L’équipe nationale allemande pourrait bien s’octroyer un jackpot inédit si elle lève le trophée de la Coupe du Monde aux États-Unis, au Mexique et au Canada. Les négociations, bien que discrètes, laissent présager une manne bien supérieure à celle perçue en Qatar.

Un affichage prudent du dfb

Andreas Rettig, directeur général du DFB, s’est montré évasive sur le montant exact, mais a clairement indiqué que la prime dépasserait celle versée aux joueurs lors de la dernière édition. Une augmentation significative, motivée par les revenus considérablement supérieurs générés par le tournoi.

Si la victoire en 2014 avait permis à chaque joueur de toucher 300 000 euros, le DFB mise sur une situation différente.
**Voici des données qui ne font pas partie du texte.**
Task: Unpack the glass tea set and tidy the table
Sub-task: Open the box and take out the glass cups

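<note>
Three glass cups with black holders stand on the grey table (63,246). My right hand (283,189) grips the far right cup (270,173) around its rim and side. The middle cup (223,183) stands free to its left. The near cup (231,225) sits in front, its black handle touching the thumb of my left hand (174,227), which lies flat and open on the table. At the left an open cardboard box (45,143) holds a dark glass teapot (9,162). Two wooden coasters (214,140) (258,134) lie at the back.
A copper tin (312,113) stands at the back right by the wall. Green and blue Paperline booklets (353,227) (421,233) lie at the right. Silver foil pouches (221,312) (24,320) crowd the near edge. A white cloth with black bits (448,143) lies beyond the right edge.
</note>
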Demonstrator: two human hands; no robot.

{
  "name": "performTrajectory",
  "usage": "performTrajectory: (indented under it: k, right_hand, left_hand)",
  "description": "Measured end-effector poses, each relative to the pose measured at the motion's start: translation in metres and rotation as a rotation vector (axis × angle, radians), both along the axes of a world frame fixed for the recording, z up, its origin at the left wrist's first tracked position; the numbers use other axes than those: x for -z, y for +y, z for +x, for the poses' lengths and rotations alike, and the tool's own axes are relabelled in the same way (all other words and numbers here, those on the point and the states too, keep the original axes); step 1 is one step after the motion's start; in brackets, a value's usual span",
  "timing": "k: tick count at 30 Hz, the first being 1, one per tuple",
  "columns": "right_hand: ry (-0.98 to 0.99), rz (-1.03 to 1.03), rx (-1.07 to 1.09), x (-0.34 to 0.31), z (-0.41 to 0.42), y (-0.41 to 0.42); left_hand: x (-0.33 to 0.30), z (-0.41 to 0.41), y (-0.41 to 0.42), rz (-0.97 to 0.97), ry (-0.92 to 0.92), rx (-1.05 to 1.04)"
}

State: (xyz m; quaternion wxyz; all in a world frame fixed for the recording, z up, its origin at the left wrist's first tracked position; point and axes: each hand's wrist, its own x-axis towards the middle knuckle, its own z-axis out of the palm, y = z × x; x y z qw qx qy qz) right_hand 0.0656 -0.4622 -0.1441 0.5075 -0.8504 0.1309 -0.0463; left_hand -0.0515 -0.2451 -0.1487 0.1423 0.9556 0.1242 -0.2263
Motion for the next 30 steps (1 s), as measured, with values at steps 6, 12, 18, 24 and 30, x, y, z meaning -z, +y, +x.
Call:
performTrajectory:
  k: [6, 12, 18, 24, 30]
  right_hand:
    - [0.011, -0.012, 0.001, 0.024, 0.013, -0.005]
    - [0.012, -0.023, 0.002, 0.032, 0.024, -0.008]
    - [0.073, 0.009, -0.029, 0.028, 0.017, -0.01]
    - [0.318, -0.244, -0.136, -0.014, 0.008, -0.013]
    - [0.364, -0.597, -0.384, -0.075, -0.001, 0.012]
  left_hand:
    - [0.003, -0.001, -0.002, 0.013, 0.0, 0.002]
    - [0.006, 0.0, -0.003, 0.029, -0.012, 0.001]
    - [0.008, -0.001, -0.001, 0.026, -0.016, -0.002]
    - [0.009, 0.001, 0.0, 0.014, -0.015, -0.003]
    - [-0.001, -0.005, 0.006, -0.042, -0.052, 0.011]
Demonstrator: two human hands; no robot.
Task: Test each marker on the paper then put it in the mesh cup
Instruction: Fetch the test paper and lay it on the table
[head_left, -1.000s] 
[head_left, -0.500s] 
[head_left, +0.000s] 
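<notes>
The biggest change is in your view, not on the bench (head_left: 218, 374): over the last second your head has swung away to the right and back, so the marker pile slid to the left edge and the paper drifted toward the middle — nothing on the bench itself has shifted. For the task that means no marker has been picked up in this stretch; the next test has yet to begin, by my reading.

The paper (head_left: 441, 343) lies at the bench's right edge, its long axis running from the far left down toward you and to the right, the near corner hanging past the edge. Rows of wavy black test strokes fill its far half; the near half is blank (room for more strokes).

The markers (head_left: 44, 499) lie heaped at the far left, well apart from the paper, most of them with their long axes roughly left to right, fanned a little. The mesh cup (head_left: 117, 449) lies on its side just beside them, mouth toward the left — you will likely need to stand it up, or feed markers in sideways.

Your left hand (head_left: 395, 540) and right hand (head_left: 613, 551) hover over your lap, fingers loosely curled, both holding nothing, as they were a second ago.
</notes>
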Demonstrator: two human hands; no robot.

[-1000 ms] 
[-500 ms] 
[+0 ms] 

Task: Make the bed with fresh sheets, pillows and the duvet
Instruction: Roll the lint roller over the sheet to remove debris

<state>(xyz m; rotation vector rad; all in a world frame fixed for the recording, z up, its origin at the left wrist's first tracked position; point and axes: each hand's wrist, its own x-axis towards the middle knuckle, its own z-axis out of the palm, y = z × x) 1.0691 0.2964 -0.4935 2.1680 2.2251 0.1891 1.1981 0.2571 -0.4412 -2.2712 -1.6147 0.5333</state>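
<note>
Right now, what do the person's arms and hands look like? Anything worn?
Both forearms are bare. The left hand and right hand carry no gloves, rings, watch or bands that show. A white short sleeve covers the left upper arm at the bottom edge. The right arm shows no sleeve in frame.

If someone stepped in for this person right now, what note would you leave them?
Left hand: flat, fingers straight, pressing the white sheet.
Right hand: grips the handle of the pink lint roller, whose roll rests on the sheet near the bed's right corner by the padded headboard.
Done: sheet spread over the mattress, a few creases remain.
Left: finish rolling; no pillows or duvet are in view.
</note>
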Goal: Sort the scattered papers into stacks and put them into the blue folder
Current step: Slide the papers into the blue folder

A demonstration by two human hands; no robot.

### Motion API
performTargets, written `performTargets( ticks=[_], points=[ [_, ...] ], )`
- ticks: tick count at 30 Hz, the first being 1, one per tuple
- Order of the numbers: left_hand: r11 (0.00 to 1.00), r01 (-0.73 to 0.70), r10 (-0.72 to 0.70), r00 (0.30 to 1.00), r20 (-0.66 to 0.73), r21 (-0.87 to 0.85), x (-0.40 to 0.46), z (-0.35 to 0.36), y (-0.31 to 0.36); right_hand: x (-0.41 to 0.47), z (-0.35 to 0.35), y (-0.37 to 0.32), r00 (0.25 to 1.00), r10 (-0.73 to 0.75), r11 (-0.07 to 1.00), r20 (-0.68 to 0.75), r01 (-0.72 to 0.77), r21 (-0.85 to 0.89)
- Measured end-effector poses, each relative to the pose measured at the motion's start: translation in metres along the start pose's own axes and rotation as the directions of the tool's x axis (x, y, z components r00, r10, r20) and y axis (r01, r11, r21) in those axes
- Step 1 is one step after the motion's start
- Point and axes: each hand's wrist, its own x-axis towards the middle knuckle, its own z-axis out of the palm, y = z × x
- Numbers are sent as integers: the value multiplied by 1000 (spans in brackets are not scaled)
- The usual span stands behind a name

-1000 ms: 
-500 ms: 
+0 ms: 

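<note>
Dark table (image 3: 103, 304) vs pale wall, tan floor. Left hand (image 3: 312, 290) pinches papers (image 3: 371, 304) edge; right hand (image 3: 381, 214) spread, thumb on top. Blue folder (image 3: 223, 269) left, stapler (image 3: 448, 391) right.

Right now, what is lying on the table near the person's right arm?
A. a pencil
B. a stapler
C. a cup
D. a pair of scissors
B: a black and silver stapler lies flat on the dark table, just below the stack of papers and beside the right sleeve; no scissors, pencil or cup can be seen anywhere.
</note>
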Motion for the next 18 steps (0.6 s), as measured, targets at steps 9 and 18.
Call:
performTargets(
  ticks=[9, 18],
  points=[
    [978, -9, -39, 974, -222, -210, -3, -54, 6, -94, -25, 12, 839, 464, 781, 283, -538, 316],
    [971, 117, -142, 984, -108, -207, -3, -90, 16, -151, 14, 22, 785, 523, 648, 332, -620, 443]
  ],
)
Joshua Kimmich et son équipe, galvanisés par leur potentiel, semblent peu enclins à négocier une prime conditionnelle à un échec précoce. Ils préfèrent, selon Rettig, « faire un shot supplémentaire après la victoire; » une approche audacieuse et révélatrice de leur confiance.

Un contexte économique particulier

Un contexte économique particulier

La situation est rendue complexe par les coûts élevés du tournoi et le paiement des primes en dollars. Le DFB a donc constitué un « marge de sécurité », comme l’a souligné Rettig, pour faire face à ces considérations financières. L’ambition est claire : récompenser les performances sans compromettre la santé financière de la fédération.

Jonathan Tah a confirmé que l'accord final était « très proche », laissant entrevoir une conclusion imminente. Cette prime record, qui remonte aux temps où les récompenses étaient symboliques – des téléviseurs, des valises et des velocipèdes pour les pionniers de 1954 – témoigne d'une ambition renouvelée et d'une exigence de reconnaissance dans le football allemand.

Un héritage prestigieux

Un héritage prestigieux

Les primes de 1954, avec leurs 200 Mark d'engagement par match et 1000 Mark pour le titre, restaient une référence. Franz Beckenbauer et ses coéquipiers de 1974 ont même dû se battre pour obtenir une indemnité de 70 000 Mark et une Volkswagen Käfer. En 1990, sous la houlette de Lothar Matthäus, la somme atteignait les 125 000 euros par joueur. Aujourd'hui, le DFB mise sur la performance et la victoire, une stratégie pragmatique et sans concession.